Elfriede Jelineks "Wut" ist als Reaktion auf die Anschläge auf das Satiremagazin "Charlie Hebdo" entstanden. In dem Text lässt sie die Verzweiflung und Fassungslosigkeit spürbar werden, die solche Wahnsinnstaten auslösen. Sie erzählt in wechselnden Perspektiven von islamistischem Terror, den Anschlägen auf das Satiremagazin und einen jüdischen Supermarkt. In all das flicht sie noch die Geschichte des Herakles ein, der blind vor Wut seine Kinder erschlägt.

Ersan Mondtag inszeniert das schrill und wuchtig am Schauspiel Köln als eine Art Albtraum, getreu Goyas Werk der "Schlaf der Vernunft gebiert Ungeheuer". Zwei Adlerbeine stellen sich schützend um ein Ei. Assoziationen zu einer Moschee werden wach. Das Ei könnte auch ein Atommeiler sein. Im Inneren des Eis, zu sehen, wenn sich die Drehbühne in Bewegung setzt, befindet sich ein Greenscreen-Studio.
Das Ganze wird ergänzt durch zwei Leinwände an den Bühnenseiten, die mit vorproduzierten Film-Sequenzen bespielt werden: da sieht man Bilder eines gefallenen Engels, ein Kämpfer des IS richtet mit einem Messer eine Geisel hin, Terroristinnen mit Gesichtsmaske schmiegen sich im Bikini an ein Maschinengewehr.

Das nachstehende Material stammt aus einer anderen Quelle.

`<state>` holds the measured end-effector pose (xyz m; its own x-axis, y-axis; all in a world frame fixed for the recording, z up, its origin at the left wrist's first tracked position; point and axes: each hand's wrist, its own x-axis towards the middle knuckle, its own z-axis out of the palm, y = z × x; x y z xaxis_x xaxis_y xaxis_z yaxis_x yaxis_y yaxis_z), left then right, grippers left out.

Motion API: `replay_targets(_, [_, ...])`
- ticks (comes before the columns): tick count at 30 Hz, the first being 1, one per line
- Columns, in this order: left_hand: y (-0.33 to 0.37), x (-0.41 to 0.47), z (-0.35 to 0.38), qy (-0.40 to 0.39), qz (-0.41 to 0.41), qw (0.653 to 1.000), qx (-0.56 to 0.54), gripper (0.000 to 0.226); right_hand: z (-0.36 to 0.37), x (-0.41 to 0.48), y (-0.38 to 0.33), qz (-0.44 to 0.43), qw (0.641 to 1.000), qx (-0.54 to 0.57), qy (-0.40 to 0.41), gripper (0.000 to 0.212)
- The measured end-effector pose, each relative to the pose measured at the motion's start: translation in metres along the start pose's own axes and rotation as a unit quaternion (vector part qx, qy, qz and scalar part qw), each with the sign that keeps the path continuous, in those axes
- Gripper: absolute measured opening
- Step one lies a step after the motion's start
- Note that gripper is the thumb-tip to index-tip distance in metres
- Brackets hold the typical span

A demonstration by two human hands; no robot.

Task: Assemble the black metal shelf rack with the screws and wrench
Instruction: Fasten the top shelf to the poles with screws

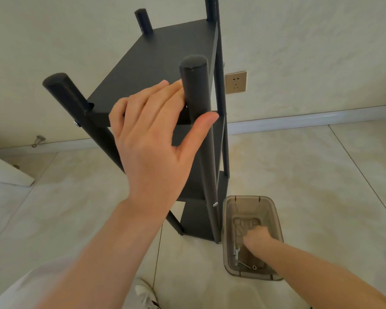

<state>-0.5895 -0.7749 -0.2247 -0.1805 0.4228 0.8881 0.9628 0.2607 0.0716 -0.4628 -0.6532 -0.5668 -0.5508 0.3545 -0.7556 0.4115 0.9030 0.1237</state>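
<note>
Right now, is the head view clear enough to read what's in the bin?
Head view: soft even light, no glare; wide angle splays the rack posts; left hand looms large; the tinted bin is small, the right hand covers part, its metal pieces barely legible.

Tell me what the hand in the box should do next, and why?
Probably pinch one small metal piece and lift it out. The right hand is down in the clear box where those pieces lie, and the left hand rests open against the rack, steadying it.
</note>
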Motion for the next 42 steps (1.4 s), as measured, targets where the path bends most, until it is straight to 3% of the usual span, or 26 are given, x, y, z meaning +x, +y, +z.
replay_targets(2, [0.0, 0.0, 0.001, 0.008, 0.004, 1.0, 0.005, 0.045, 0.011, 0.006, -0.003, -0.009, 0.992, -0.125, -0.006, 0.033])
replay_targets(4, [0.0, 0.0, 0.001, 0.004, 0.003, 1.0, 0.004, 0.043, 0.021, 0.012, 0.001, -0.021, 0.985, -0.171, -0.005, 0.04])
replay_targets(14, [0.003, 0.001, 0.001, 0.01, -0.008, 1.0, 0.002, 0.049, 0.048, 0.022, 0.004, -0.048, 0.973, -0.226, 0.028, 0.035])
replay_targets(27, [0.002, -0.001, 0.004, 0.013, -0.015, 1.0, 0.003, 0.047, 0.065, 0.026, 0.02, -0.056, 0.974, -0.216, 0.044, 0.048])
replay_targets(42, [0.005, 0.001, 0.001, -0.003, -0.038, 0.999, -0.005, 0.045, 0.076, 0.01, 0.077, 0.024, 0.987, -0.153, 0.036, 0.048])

Wettstreit zwischen Text und Bühnenbild

Ersan Mondtag antwortet auf Elfriede Jelineks komplexen und bilderreichen Text mit einer orgiastischen Flut an Bildern, um mit dem Text in Kontakt zu treten. Es entsteht eine Art Wettstreit zwischen Text und Bühnenbild.
Das geht bisweilen allein schon wegen der Lautstärke auf Kosten des Textes. Das ist schade, tut der Wirkung aber keinen Abbruch. Es geht Mondtag eh nicht um eine ziselierte Analyse des Textes. Er arbeitet sich daran, ab inwiefern Bilder und die Erzeugung von Bildern mit den Gewalttaten zusammenhängen. Das aufgenommene und im Internet verbreitete Bild ist für die Terroristen wichtiger als die Tat an sich.
Das gesamte Ensemble spielt furios auf. Besonders Benny Claessens bindet die Inszenierung aber mit seiner Bühnenpräsenz und schier unerschöpflichen Energie zusammen.
Ob er sich als Terrorist die Seele aus dem Leib brüllt, bevor er die Erzeuger der Karikaturen niederschießt, auf einem riesigen goldenen Penis reitet oder ganz am Ende in die Ecke gekauert in kaltem Licht die Verbindung zur Realität aller Menschen im Theater herstellt, in dem er nach all dem Spektakel den Wunsch äußert, endlich noch einmal umarmt zu werden.
Ein Abend, der wahrlich ein Ereignis ist.